## Task description
Your task is to output the listing word for word, with pictures excluded.

## Recorded information
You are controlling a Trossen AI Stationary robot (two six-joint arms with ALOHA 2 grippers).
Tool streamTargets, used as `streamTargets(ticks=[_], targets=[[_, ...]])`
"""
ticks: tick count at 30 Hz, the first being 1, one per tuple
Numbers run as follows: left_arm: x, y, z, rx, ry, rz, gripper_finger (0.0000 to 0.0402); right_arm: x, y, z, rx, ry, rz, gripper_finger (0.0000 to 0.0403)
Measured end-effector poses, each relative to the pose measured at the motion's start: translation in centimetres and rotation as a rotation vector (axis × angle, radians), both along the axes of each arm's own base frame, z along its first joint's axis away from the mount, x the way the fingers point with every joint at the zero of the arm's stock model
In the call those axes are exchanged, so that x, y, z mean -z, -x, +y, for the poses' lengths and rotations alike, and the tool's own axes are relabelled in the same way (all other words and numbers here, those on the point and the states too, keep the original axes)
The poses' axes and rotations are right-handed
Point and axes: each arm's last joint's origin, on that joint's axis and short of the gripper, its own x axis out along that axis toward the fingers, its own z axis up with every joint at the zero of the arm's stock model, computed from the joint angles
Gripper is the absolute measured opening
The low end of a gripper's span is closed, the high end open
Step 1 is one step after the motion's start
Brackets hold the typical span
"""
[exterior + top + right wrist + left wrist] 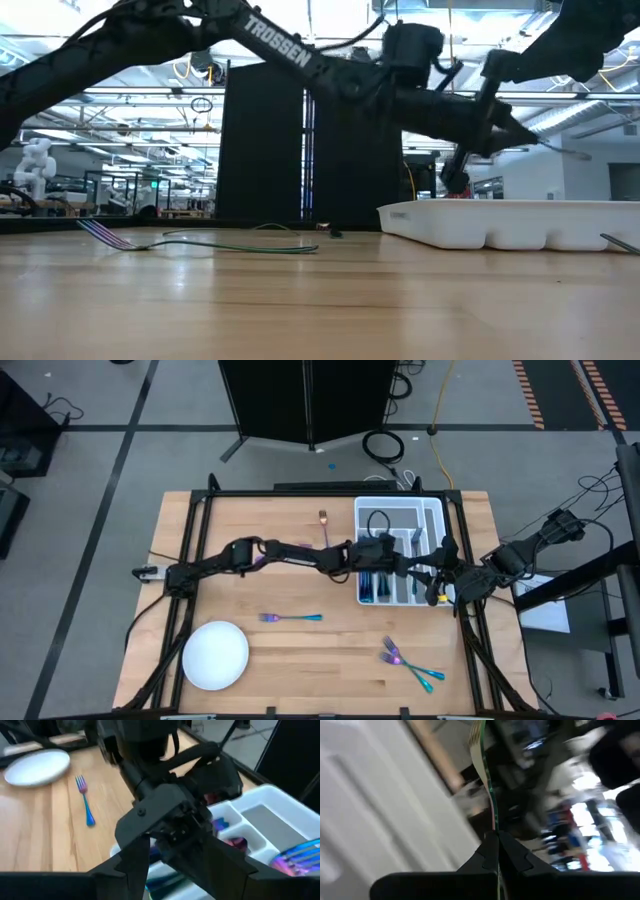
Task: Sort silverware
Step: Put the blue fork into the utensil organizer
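I see my left gripper point(496, 840) over the white divided tray point(432, 510) at centre right of the overhead frame, jaws pinching a slim utensil point(487, 785). My right gripper point(172, 865) hovers beside it, jaws spread. Forks point(290, 618) lie on the counter point(300, 660) below centre, near a white plate point(215, 655).

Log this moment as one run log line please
left end effector: shut on utensil over tray | right end effector: open, beside tray | loose: forks, fork, plate

One plate point(215, 655), one tray point(400, 510)
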Motion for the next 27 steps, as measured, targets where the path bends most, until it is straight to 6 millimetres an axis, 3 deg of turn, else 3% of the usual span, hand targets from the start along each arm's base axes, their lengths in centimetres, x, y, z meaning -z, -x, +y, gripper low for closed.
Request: streamTargets(ticks=[6,11,27], targets=[[-0.7,-0.2,-0.4,-0.093,0.004,0.151,0.0000,0.2,0.2,-0.1,0.000,0.020,0.028,0.0167],[0.1,0.1,-0.4,-0.164,0.069,0.235,0.0000,0.4,0.2,-0.2,0.003,0.031,0.042,0.0167],[0.7,0.5,0.2,-0.220,0.062,0.309,0.0000,0.5,0.3,-0.2,0.012,0.032,0.052,0.0167]])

## Solution to the problem
You are controlling a Trossen AI Stationary robot (two six-joint arms with ALOHA 2 grippers).
Tool streamTargets, used as `streamTargets(ticks=[_], targets=[[_, ...]])`
"""
ticks: tick count at 30 Hz, the first being 1, one per tuple
Numbers run as follows: left_arm: x, y, z, rx, ry, rz, gripper_finger (0.0000 to 0.0402); right_arm: x, y, z, rx, ry, rz, gripper_finger (0.0000 to 0.0403)
Measured end-effector poses, each relative to the pose measured at the motion's start: translation in centimetres and rotation as a rotation vector (axis × angle, radians), both along the axes of each arm's own base frame, z along its first joint's axis away from the mount, x the way the fingers point with every joint at the zero of the arm's stock model
In the call those axes are exchanged, so that x, y, z mean -z, -x, +y, for the poses' lengths and rotations alike, and the tool's own axes are relabelled in the same way (all other words and numbers here, those on the point and the states too, keep the original axes)
The poses' axes and rotations are right-handed
Point and axes: each arm's last joint's origin, on that joint's axis and short of the gripper, its own x axis out along that axis toward the fingers, its own z axis up with every joint at the zero of the arm's stock model, computed from the joint angles
Gripper is the absolute measured opening
The low end of a gripper's span is closed, the high end open
Step 1 is one step after the motion's start
Brackets hold the typical span
"""
[exterior + top + right wrist + left wrist] 
Task: Sort silverware
Step: Put the blue fork into the utensil organizer
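I see my left gripper point(496, 840) over the white divided tray point(432, 510) at centre right of the overhead frame, jaws pinching a slim utensil point(487, 785). My right gripper point(172, 865) hovers beside it, jaws spread. Forks point(290, 618) lie on the counter point(300, 660) below centre, near a white plate point(215, 655).

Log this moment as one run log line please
left end effector: shut on utensil over tray | right end effector: open, beside tray | loose: forks, fork, plate

One plate point(215, 655), one tray point(400, 510)
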Motion for the next 27 steps, as measured, targets where the path bends most, until it is straight to 6 millimetres an axis, 3 deg of turn, else 3% of the usual span, hand targets from the start along each arm's base axes, their lengths in centimetres, x, y, z meaning -z, -x, +y, gripper low for closed.
Request: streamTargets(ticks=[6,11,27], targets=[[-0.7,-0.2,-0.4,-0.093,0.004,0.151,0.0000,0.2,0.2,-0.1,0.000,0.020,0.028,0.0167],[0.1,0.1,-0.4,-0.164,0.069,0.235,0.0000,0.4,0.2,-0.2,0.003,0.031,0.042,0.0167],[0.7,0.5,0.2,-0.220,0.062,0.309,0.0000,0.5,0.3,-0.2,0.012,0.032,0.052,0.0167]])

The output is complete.